Nombre d’associations, certaines reconnues d’utilité publique, agissent efficacement dans le domaine de la prévention et de la lutte contre les dérives thérapeutiques et sectaires. Nous avons déjà cité l’Unadfi, le CCMM ou l’association Alerte faux souvenirs induits (Afsi), mais nous pourrions également citer l’association Psychothérapie Vigilance (PsyVig), l’Institut national d’aide aux victimes et de médiation (Inavem), le Groupe d’étude des mouvements de pensée en vue de la protection de l’individu (Gemppi), l’association Secticide, l’association Attention Enfants, le Cercle laïque pour la prévention du sectarisme (CLPS) et, enfin et surtout, la Fédération européenne des centres de recherche et d’information sur le sectarisme (Fecris), réseau de 30 pays, dont 5 pays non-européens, constitué d’associations membres et de correspondants, et dont font partie la plupart des associations susvisées.

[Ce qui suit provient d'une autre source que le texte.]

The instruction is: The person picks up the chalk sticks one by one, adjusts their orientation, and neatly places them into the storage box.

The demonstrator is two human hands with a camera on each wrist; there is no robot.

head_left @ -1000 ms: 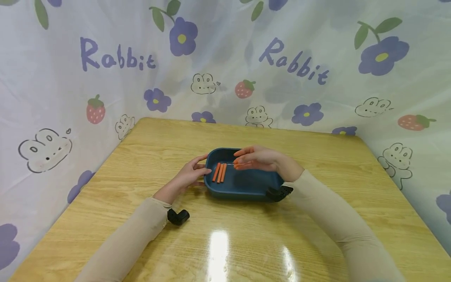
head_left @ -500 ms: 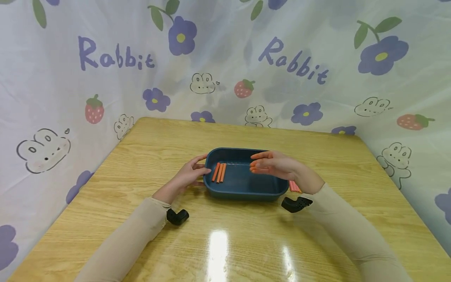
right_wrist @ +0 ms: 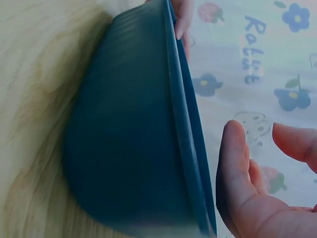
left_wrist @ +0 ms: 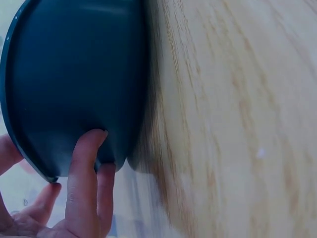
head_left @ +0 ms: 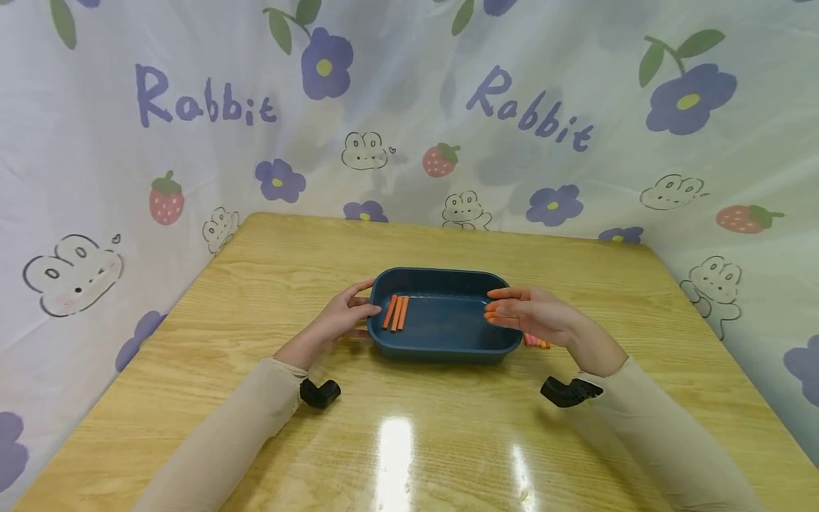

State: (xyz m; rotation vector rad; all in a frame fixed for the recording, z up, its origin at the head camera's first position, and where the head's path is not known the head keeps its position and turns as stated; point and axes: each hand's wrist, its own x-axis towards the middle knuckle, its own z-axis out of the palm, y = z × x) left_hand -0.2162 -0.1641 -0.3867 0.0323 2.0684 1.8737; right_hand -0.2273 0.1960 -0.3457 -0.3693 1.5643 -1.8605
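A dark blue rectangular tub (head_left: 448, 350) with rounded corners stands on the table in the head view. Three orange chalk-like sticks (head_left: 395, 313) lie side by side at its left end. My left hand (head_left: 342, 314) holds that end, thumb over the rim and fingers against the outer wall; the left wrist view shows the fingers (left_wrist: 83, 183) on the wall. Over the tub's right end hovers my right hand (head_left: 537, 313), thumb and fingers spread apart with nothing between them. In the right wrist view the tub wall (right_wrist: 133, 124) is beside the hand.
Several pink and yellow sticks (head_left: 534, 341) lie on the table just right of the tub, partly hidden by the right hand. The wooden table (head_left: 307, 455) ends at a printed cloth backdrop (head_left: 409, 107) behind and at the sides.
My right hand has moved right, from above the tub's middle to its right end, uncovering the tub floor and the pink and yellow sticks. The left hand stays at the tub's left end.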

La prise de contact avec ces prescripteurs, voire l’intégration au sein de leur réseau, et en particulier de la Fecris, permettrait à l’enquêteur de droit privé de devenir un partenaire direct, vers lequel les conseillers écoutant de ces associations renverrait les victimes ou les proches de victimes, et inversement.
Alors que les représentants de la grande majorité de ces associations ont témoigné auprès de la commission sénatoriale de leur manque de moyens d’action sur le terrain de la lutte contre les dérives thérapeutiques et sectaires, l’enquêteur privé pourrait endosser le rôle à la fois du référent, de l’expert, du conseiller et de l’intervenant, d’autant plus s’il travaille de concert avec un psychologue cognitiviste.

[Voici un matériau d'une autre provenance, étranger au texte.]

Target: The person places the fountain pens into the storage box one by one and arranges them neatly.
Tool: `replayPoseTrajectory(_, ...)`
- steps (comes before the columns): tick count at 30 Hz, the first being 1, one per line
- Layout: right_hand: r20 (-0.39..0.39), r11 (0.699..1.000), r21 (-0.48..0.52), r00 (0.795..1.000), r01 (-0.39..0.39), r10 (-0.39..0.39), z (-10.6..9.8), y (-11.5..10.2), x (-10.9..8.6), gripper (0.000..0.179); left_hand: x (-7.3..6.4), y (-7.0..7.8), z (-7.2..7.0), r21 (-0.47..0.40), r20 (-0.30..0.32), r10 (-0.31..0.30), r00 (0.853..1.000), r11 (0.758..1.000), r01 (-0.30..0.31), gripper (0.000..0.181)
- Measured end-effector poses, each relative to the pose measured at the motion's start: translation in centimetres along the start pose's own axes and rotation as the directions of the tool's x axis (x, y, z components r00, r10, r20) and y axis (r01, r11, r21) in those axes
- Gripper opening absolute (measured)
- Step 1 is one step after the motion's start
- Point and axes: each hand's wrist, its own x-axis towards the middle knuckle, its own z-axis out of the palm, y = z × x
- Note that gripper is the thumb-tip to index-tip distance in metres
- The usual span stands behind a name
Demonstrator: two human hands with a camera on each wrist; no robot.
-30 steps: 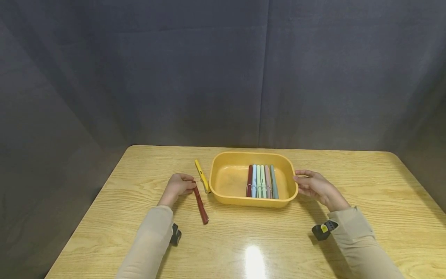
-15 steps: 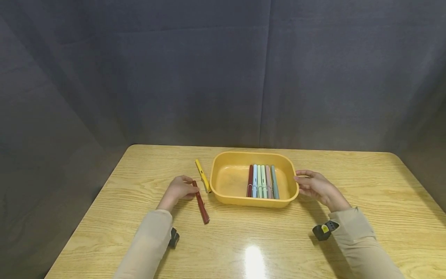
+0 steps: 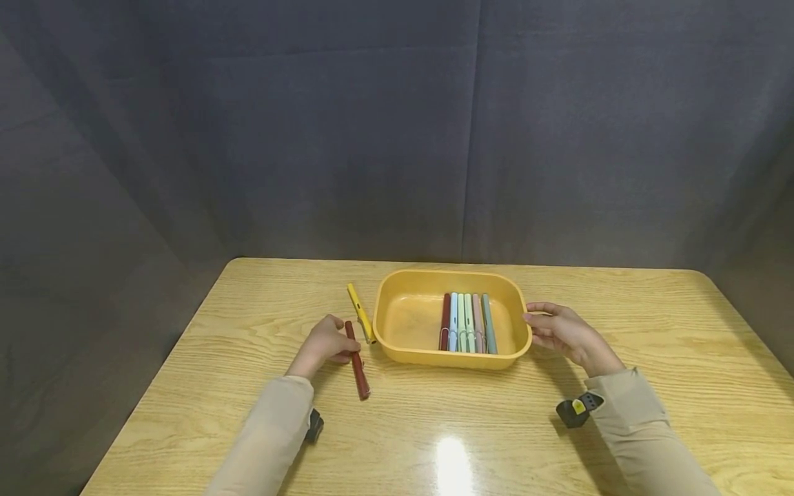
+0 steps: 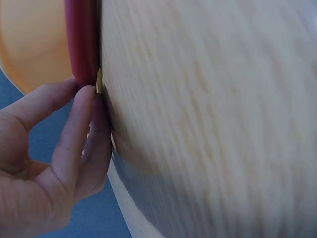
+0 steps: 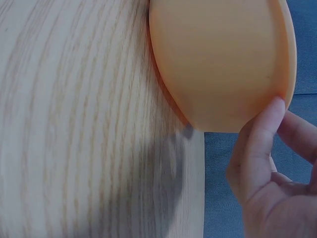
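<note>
My left hand pinches a dark red pen between thumb and fingertips, left of the yellow tray. That pen slants in the head view, its clip end nearer me; in the left wrist view the fingertips meet at one end of it. My right hand holds the tray's right end at the rim, and the right wrist view shows fingertips pressed on the tray wall right by the rim. Inside the tray, several pens lie side by side toward the right: dark red, pale blue, pale green, pink and grey-blue.
A yellow pen lies on the wooden table close against the tray's left side. Dark cloth hangs behind the table's back edge and along its sides. A bright light reflection shows on the tabletop near the front.
My left hand has slid from the far end of the dark red pen down along it toward me, and the pen has shifted slightly. The right hand and tray stay put.
</note>
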Motion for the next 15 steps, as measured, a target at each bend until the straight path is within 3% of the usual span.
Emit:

Libre aux victimes ou proches de victimes de se rapprocher ensuite d’une association ou d’un enquêteur, l’un comme l’autre travaillant conjointement, et ce, dans le but final d’apporter conseil, soutien et recueil d’éléments de preuves.
En outre, n’oublions pas que toute association agissant dans ce domaine et reconnue d’utilité publique peut se constituer partie civile, et que ni l’accord de la victime ni l’introduction préalable de l’affaire par cette dernière ou par le procureur de la République ne sont nécessaires. Nous pouvons aisément imaginer le rôle capital que peut endosser l’enquêteur privé dans ce cadre particulier, et ce, d’autant plus s’il devient un partenaire régulier desdites associations.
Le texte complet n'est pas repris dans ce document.